Admittedly, I'd attempted to make an arithmetic encoder for a homework, which I almost achieved. However, I cheated by using the arbitrary precision maths module in PHP which would break after a suitably long string. As I presented it to him, I felt a pang of shame even before I explained... so reinvigorated with the fire of project procrastination, I thought I'd try and get one working properly. Admittedly, my first instinct was to just find one written in PHP, to get onto the meat of this project. But there didn't seem to be one on the internet - until now! And it really does work properly, much to my amazement. Technically, it's a range encoder, but the two are mathematically identical. As an added bonus, a range encoder isn't protected by IBM patents, whereas an arithmetic coder is.
So, how do we transmit our bitstream over Twitter? Happily, Twitter supports UTF-8 characters, which can occupy up to four bytes each. For a four byte character, 21 are under control of the user. If we were to use just uppercase characters and space, for English this corresponds to about four bits per character we wish to send - so we could send up to 700 characters in such a case! We like punctuation though, so this means we can send fewer total characters, but it's probably worth it. And so began my trial with Unicode.
- First attempt: split the binary string into 21 bit blocks, pad the last one and send the corresponding UTF-8 characters. Unfortunately, not all 21 bit long binary strings map to valid characters - those above 0x10ffff are invalid. So drop down to 20 bits per UTF-8 character, and have the first bit as 0 - we're now definitely going to map onto a valid unicode character, right?

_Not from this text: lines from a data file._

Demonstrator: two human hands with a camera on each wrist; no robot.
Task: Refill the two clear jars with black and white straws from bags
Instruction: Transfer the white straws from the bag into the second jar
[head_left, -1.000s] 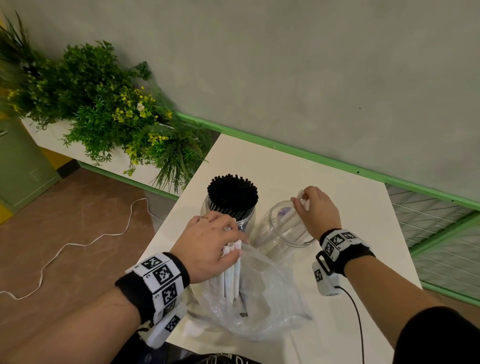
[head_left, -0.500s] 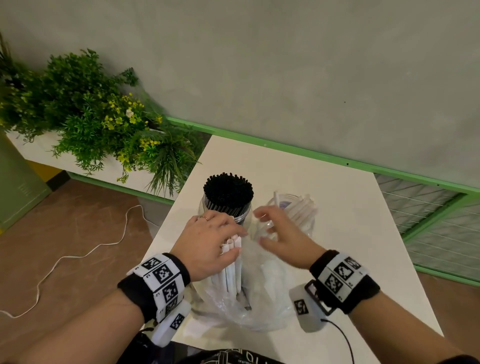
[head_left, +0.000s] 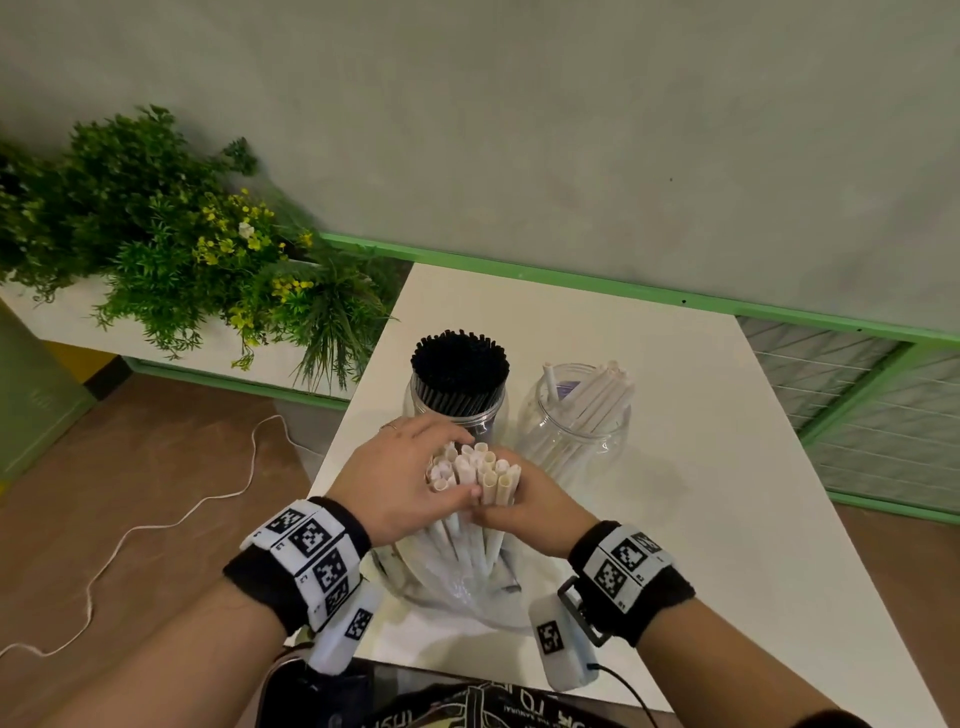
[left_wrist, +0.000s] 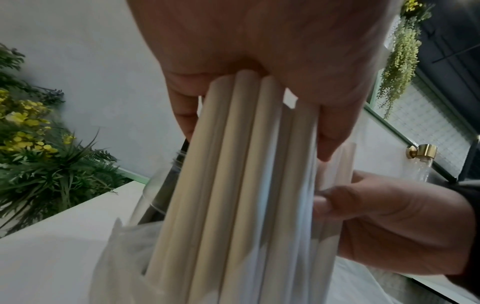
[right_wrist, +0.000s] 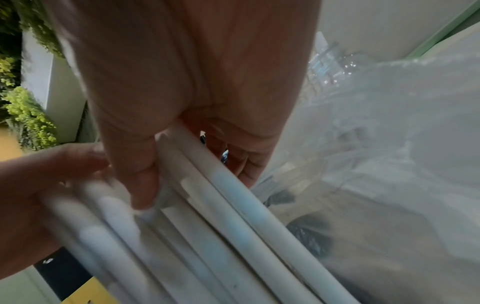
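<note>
Both hands clasp one bundle of white straws (head_left: 475, 475) at the near middle of the counter (head_left: 701, 493). The left hand (head_left: 400, 480) wraps the bundle from 9 o'clock, grip clenched around it; the right hand (head_left: 524, 506) wraps it from 3 o'clock, grip likewise clenched on it. The bundle stands nearly upright, open ends up, lower ends inside a clear plastic bag (head_left: 462, 587). At 12 o'clock from the hands stands a jar of black straws (head_left: 460, 387), packed full, straws vertical. Just beside it, at 1 o'clock, a second jar (head_left: 576, 415) holds a few white straws leaning toward 2 o'clock.
</note>
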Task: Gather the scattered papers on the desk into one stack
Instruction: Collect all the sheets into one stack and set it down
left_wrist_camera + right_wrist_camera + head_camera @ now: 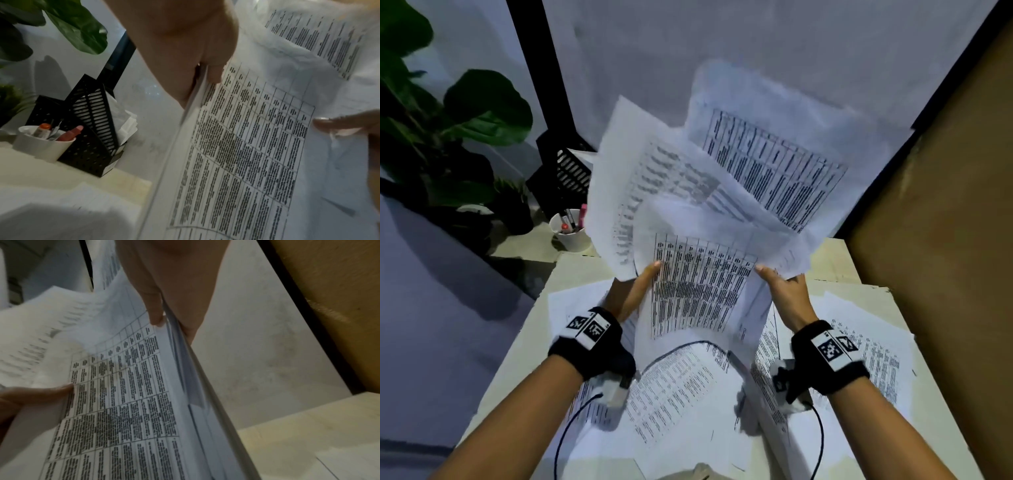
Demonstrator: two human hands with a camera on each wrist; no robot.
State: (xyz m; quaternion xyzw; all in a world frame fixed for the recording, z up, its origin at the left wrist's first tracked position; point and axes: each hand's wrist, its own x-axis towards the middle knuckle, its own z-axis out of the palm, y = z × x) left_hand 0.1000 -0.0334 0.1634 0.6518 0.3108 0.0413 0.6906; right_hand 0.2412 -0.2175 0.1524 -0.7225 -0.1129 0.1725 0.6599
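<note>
White printed papers (pixel 698 219) are held fanned above the bench (pixel 832 260) in the head view, pinched by the left hand (pixel 635 291) and right hand (pixel 787 294); more loose sheets (pixel 674 387) are left lying below, so gathering is judged partly done. From the left wrist, fingers (pixel 213 71) are seen clamped on the bundle's edge. From the right wrist, the sheet count is blurred.

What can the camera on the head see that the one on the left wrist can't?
Only the head view shows both wrist bands, the right one, and printed sheets lying on the desk. Only the left wrist view shows the white paper inside the black file holder. Both show the left hand and right hand holding the fanned papers, plus the white pen cup and plant.
</note>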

- Turns out, no. The points 0xD800 to 0xDFFF are UTF-16 surrogate pairs. So look for these, and if we would be trying to send one of these, send a three byte character instead (which will only be 16 bytes, but still a bargain).
- Unicode has canonical decompositions - so the character á is canonically identical to the characters representing a´ in sequence, for example. These are defined to be identical, and no application should function differently when presented by one sequence or the other. So now check to see that a character we are trying to send is fully decomposed - if not, drop to a three byte character if we were four, and a two byte character if we were three. I'm not convinced that there's a PHP library that does a complete job of this anywhere, so this is currently only a 'probably' step of the process - if a message fails to send, it's probably failed here.
- Line Feed / Carriage Return. Different OSes introduce the other - or not - after seeing one. So if the character we're trying to send is actually in the bottom 128 of characters, only take seven bits. Set the 32s bit to 1, so we're not using the awkward part of the ASCII table.
The upshot is that there is now a proof of concept of the compressor up along with the source. I've included the UTF-8 libraries with it which are from a couple of sources, but mostly MediaWiki. I based the range encoder on the pseudocode over at the wiki article, changing it to use binary rather than base 10. It's entirely for use at your own risk.
Lastly, it would seem that I am not the first to have an idea along these lines, and some have even gone much, much further. Arguably too far. Truly, the internet is a wonderful enabler for people who want to do things simply to see if they can be done. I find it amusing how all of these seem to have sprung up in the last month!